Courageous public stance taken by prominent New Brunswick criminal defence lawyers
Of all the areas of public spending, perhaps the least capable of gaining public support and sympathy is funding for criminal defence work. We often hear people speak of the accused and say “they should just lock ‘em all up and throw away the key.” Criminal defence lawyers usually retort that that attitude would change should those people be falsely accused of a crime. In fact, false accusations and miscarriages of justice do occur, and more often than you would think. That is why we need competent and independent-minded lawyers prepared to defend anyone facing criminal charges. However, as things stand in New Brunswick today, those safeguards may be eroding.
Last Saturday’s Telegraph-Journal featured an article and op-ed piece describing dismay over public comments made by a government official regarding the objectives of New Brunswick’s criminal defence legal aid program.
The lawyers who were featured in the article are prominent criminal defence lawyers Brian Munroe and Gary Miller. Both are upset with comments made by the head of the NB Legal Aid Services Commission to the effect that the commission must become more efficient notably by giving the work to lawyers who have a disposition toward resolving matters sooner rather than later as opposed to lawyers who have an orientation towards litigation.
What is understood by that comment is that the Legal Aid Commission is looking for lawyers who resolve most often with guilty pleas rather than using every argument at their disposal to force the prosecution to prove its case.

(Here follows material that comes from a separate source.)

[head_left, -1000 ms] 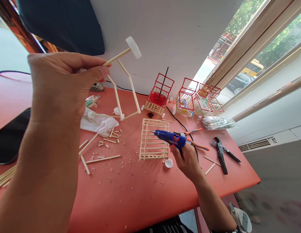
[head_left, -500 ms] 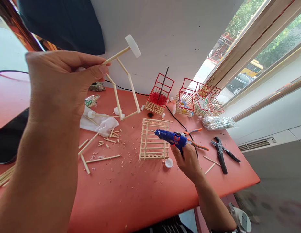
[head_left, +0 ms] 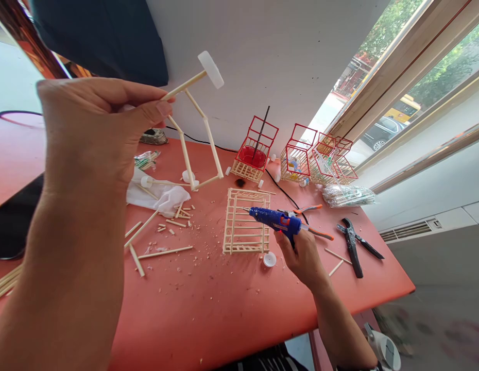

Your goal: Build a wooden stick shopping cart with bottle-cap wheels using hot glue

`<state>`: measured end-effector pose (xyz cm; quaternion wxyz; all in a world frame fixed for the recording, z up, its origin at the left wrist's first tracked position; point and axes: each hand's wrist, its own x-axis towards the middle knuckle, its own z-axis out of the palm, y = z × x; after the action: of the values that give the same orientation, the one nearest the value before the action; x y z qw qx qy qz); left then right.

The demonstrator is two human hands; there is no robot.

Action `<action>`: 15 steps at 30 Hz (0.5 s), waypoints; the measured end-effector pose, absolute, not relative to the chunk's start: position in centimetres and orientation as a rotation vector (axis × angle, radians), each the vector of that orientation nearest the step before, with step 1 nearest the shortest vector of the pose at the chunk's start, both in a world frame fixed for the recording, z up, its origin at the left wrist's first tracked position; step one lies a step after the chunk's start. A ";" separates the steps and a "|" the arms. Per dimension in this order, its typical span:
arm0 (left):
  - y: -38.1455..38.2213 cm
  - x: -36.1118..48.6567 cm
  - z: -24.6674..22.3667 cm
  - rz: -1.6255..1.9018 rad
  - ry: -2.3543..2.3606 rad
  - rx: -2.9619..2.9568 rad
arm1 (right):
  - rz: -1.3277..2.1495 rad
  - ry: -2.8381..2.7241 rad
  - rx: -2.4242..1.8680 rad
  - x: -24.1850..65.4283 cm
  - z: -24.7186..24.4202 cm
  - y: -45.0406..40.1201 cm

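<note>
Pinched between the thumb and fingers of my left hand (head_left: 119, 105) is a frame of wooden sticks (head_left: 214, 147), held up above the table. A white plastic cap (head_left: 210, 69) sits on the end of its top stick. My right hand (head_left: 303, 257) is wrapped round the grip of a blue hot glue gun (head_left: 276, 219), whose nozzle points left. Below the nozzle, a slatted wooden stick frame (head_left: 246, 242) lies on the red table (head_left: 166, 309). Near that frame's lower right corner rests a loose white cap (head_left: 269, 259).
Red-and-wood stick carts (head_left: 252, 157) stand along the wall, with another (head_left: 299, 154) to their right. Black-handled cutters (head_left: 352, 247) lie at the right, near orange-handled pliers (head_left: 320, 234). Cut sticks (head_left: 166, 252) and a white plastic bag (head_left: 172, 198) are on the left.
Hardly anything differs. Both hands keep their holds, and the glue gun has shifted very slightly to the right.
</note>
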<state>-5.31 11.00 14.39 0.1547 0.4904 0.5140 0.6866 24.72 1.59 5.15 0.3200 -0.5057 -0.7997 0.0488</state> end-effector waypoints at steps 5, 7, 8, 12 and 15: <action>11.1 -5.4 14.3 1.982 1.460 1.426 | 0.137 -2.106 -1.336 24.9 5.2 1.6; 11.0 -5.3 14.3 1.979 1.466 1.433 | 0.137 -2.106 -1.340 24.8 5.2 1.6; 11.0 -5.3 14.2 1.970 1.478 1.438 | 0.136 -2.106 -1.342 24.8 5.2 1.7; 10.7 -5.2 14.1 1.972 1.476 1.451 | 0.131 -2.109 -1.338 24.4 5.3 1.7; 10.7 -5.2 14.1 1.988 1.455 1.456 | 0.147 -2.111 -1.332 24.3 5.4 1.7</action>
<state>-5.16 10.67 14.06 0.1394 0.5039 0.5034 0.6879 24.32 1.67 5.37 0.3150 -0.5055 -0.8013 0.0559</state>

As Munroe stated in the Telegraph-Journal, “If the focus becomes fast-tracking the process – for example, don’t elect a judge and jury trial because that costs too much or takes too long – you’re going to get wrongfully accused people becoming wrongfully convicted people.” “That’s what we try to avoid in this system.” Miller is quoted as saying “It’s a sorry situation when the whole agenda is for efficiency as opposed to justice.”
The commentary piece is authored by three Charlotte County lawyers and reminds New Brunswickers that lawyers engaged in legal aid work serve the poor and disaffected in our society or the person that finds themselves at the lowest point in their lives when facing a criminal charge. “We, as lawyers, should not be considering the economics of the commission when advising clients.”